Your task is to retype each line of the data below exactly.

── Information supplied ──

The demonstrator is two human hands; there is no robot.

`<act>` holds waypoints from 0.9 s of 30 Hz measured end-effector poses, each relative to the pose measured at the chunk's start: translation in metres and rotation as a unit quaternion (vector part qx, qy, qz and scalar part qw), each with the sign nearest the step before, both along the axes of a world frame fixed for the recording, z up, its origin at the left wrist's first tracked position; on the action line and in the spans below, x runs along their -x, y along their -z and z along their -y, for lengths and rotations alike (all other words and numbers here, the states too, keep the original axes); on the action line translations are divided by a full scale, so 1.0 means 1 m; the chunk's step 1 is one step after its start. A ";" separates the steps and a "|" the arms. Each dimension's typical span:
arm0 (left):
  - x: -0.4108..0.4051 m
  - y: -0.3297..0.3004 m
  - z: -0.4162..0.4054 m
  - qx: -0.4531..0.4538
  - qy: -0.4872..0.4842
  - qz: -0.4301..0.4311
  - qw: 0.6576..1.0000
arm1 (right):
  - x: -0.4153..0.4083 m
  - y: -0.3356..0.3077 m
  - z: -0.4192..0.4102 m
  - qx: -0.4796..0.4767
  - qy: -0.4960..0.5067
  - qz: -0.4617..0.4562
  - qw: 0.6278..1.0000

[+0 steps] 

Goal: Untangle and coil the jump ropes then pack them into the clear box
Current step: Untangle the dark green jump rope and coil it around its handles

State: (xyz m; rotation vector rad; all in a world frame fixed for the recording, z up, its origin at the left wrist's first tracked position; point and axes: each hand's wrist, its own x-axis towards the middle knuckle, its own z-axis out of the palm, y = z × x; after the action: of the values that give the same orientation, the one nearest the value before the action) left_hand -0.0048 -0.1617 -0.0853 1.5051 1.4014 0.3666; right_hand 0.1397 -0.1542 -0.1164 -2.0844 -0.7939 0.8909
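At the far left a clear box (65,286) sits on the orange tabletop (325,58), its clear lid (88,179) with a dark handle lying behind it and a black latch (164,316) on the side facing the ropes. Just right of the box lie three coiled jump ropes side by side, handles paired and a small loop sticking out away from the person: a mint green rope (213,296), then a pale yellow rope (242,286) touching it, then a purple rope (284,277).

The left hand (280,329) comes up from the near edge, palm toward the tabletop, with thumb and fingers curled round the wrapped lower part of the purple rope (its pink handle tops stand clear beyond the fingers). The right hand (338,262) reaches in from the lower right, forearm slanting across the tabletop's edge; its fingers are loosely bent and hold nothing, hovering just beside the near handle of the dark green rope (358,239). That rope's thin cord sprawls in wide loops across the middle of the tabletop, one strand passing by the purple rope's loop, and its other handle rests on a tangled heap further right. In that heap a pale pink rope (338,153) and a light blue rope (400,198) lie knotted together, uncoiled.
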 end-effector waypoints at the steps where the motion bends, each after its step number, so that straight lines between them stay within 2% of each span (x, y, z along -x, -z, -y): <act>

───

• **Completed task**
The demonstrator is two human hands; there is no robot.

`<act>` holds waypoints from 0.9 s of 30 Hz measured end-effector poses, each relative to the pose measured at the chunk's start: translation in metres and rotation as a unit quaternion (vector part qx, qy, qz and scalar part qw), each with the sign nearest the step before, both along the axes of a world frame fixed for the recording, z up, its origin at the left wrist's first tracked position; on the action line and in the spans below, x runs along their -x, y along their -z and z along their -y, for lengths and rotations alike (all other words and numbers here, the states too, keep the original axes); on the action line translations are divided by a full scale, so 1.0 means 1 m; the chunk's step 1 is one step after its start. A ";" separates the steps and a "|" the arms. Each dimension's typical span:
arm0 (left):
  - x: -0.4108..0.4051 m
  - y: -0.3297..0.3004 m
  - z: -0.4162..0.4054 m
  - qx: -0.4531..0.4538
  - qy: -0.4872..0.4842
  - qz: -0.4301..0.4311
  - qw: 0.6576..1.0000
arm1 (right):
  - x: -0.4153..0.4083 m
  - y: -0.3356..0.3077 m
  - z: -0.4192..0.4102 m
  - qx: -0.4796..0.4767
  - qy: -0.4960..0.5067
  - qz: -0.4617..0.4562
  - qw: 0.6278..1.0000

[+0 steps] 

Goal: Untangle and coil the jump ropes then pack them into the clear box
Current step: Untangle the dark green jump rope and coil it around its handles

State: (xyz m; rotation vector rad; all in a world frame fixed for the recording, z up, its origin at the left wrist's first tracked position; point and axes: each hand's wrist, its own x-axis towards the middle knuckle, its own z-axis out of the palm, y = z × x; after the action: of the values that give the same orientation, the one nearest the value before the action) left_hand -0.0048 -0.1617 -0.0853 1.5051 1.4014 0.3666; right_hand 0.1397 -0.1542 -0.1164 -2.0844 -0.7939 0.8909
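At the far left a clear box (65,286) sits on the orange tabletop (325,58), its clear lid (88,179) with a dark handle lying behind it and a black latch (164,316) on the side facing the ropes. Just right of the box lie three coiled jump ropes side by side, handles paired and a small loop sticking out away from the person: a mint green rope (213,296), then a pale yellow rope (242,286) touching it, then a purple rope (284,277).

The left hand (280,329) comes up from the near edge, palm toward the tabletop, with thumb and fingers curled round the wrapped lower part of the purple rope (its pink handle tops stand clear beyond the fingers). The right hand (338,262) reaches in from the lower right, forearm slanting across the tabletop's edge; its fingers are loosely bent and hold nothing, hovering just beside the near handle of the dark green rope (358,239). That rope's thin cord sprawls in wide loops across the middle of the tabletop, one strand passing by the purple rope's loop, and its other handle rests on a tangled heap further right. In that heap a pale pink rope (338,153) and a light blue rope (400,198) lie knotted together, uncoiled.
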 end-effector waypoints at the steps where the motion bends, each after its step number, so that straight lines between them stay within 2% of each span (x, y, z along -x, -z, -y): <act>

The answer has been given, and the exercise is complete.